Your instructions => Repeat the data precisely as given.
'''
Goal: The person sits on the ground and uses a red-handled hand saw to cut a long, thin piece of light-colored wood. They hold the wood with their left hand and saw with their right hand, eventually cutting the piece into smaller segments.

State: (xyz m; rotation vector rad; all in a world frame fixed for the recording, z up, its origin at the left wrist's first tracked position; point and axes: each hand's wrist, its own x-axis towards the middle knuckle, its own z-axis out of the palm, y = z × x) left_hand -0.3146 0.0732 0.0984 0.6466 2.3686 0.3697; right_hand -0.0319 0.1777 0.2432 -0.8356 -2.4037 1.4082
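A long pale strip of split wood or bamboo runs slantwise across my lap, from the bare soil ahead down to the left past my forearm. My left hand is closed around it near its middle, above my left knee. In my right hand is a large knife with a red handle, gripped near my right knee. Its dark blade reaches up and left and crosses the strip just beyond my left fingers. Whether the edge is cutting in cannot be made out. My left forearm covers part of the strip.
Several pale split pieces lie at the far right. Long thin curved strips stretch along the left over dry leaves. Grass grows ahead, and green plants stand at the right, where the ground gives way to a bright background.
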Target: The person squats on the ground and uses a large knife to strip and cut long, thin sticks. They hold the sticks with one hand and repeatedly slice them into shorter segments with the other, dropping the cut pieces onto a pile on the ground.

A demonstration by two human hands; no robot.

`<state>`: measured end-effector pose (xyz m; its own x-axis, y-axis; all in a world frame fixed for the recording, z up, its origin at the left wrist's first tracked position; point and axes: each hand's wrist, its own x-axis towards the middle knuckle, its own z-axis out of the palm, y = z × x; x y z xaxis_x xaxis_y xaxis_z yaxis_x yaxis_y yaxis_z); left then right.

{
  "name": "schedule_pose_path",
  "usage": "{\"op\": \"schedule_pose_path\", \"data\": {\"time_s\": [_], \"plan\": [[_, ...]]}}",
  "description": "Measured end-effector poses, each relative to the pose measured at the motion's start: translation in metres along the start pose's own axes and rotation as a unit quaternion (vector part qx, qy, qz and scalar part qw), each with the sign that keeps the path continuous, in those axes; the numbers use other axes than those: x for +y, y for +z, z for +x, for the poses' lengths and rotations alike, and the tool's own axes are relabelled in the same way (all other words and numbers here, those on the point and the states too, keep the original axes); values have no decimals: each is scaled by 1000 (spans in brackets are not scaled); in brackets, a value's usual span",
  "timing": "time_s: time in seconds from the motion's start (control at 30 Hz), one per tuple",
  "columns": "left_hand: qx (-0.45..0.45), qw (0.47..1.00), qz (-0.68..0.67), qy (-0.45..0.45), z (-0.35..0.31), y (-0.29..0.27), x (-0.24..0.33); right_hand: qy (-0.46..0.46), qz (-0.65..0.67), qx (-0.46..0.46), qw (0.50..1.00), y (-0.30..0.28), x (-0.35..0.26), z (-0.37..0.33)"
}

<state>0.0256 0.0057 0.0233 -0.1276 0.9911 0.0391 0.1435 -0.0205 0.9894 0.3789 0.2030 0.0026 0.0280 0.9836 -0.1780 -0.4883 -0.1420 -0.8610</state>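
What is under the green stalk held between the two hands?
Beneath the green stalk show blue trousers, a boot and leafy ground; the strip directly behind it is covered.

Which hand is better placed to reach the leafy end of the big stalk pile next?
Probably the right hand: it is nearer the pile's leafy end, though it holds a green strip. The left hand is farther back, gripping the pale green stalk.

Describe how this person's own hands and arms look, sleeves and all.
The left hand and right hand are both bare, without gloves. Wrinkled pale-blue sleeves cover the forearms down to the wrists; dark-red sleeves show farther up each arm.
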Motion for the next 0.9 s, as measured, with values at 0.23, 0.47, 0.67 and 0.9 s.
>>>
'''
Solution to the exercise =>
Goal: The person sits on the ground and uses a red-handled hand saw to cut a long, thin piece of light-colored wood. They hold the wood with their left hand and saw with their right hand, eventually cutting the piece into smaller segments.

State: (xyz m; rotation vector rad; all in a world frame fixed for the recording, z up, its origin at the left wrist's first tracked position; point and axes: each hand's wrist, its own x-axis towards the middle knuckle, its own z-axis out of the palm, y = z × x) left_hand -0.3146 0.0732 0.0984 0.6466 2.3686 0.3697; right_hand -0.0319 0.1777 0.2432 -0.8356 -2.4037 1.4082
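A long pale strip of split wood or bamboo runs slantwise across my lap, from the bare soil ahead down to the left past my forearm. My left hand is closed around it near its middle, above my left knee. In my right hand is a large knife with a red handle, gripped near my right knee. Its dark blade reaches up and left and crosses the strip just beyond my left fingers. Whether the edge is cutting in cannot be made out. My left forearm covers part of the strip.
Several pale split pieces lie at the far right. Long thin curved strips stretch along the left over dry leaves. Grass grows ahead, and green plants stand at the right, where the ground gives way to a bright background.
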Target: The person squats on the ground and uses a large knife to strip and cut long, thin sticks. They hold the sticks with one hand and repeatedly slice them into shorter segments with the other, dropping the cut pieces onto a pile on the ground.

A demonstration by two human hands; no robot.

`<state>`: measured end-effector pose (xyz m; its own x-axis, y-axis; all in a world frame fixed for the recording, z up, its origin at the left wrist's first tracked position; point and axes: each hand's wrist, its own x-axis towards the middle knuckle, its own z-axis out of the palm, y = z × x; x y z xaxis_x xaxis_y xaxis_z yaxis_x yaxis_y yaxis_z); left then right.

{
  "name": "schedule_pose_path",
  "usage": "{\"op\": \"schedule_pose_path\", \"data\": {\"time_s\": [_], \"plan\": [[_, ...]]}}",
  "description": "Measured end-effector poses, each relative to the pose measured at the motion's start: translation in metres along the start pose's own axes and rotation as a unit quaternion (vector part qx, qy, qz and scalar part qw), each with the sign that keeps the path continuous, in those axes; the numbers use other axes than those: x for +y, y for +z, z for +x, for the poses' lengths and rotations alike, and the tool's own axes are relabelled in the same way (all other words and numbers here, those on the point and the states too, keep the original axes); values have no decimals: each is scaled by 1000 (spans in brackets are not scaled); in brackets, a value's usual span",
  "timing": "time_s: time in seconds from the motion's start (control at 30 Hz), one per tuple",
  "columns": "left_hand: qx (-0.45..0.45), qw (0.47..1.00), qz (-0.68..0.67), qy (-0.45..0.45), z (-0.35..0.31), y (-0.29..0.27), x (-0.24..0.33); right_hand: qy (-0.46..0.46), qz (-0.65..0.67), qx (-0.46..0.46), qw (0.50..1.00), y (-0.30..0.28), x (-0.35..0.26), z (-0.37..0.33)"
}

<state>0.0256 0.0057 0.0233 -0.1276 0.9911 0.0391 0.1435 -0.0205 0.9894 0.3789 0.2030 0.0026 0.0280 0.9836 -0.1780 -0.4883 -0.1420 -0.8610</state>
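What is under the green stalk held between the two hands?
Beneath the green stalk show blue trousers, a boot and leafy ground; the strip directly behind it is covered.

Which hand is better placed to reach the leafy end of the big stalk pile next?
Probably the right hand: it is nearer the pile's leafy end, though it holds a green strip. The left hand is farther back, gripping the pale green stalk.

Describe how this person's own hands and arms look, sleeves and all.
The left hand and right hand are both bare, without gloves. Wrinkled pale-blue sleeves cover the forearms down to the wrists; dark-red sleeves show farther up each arm.
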Motion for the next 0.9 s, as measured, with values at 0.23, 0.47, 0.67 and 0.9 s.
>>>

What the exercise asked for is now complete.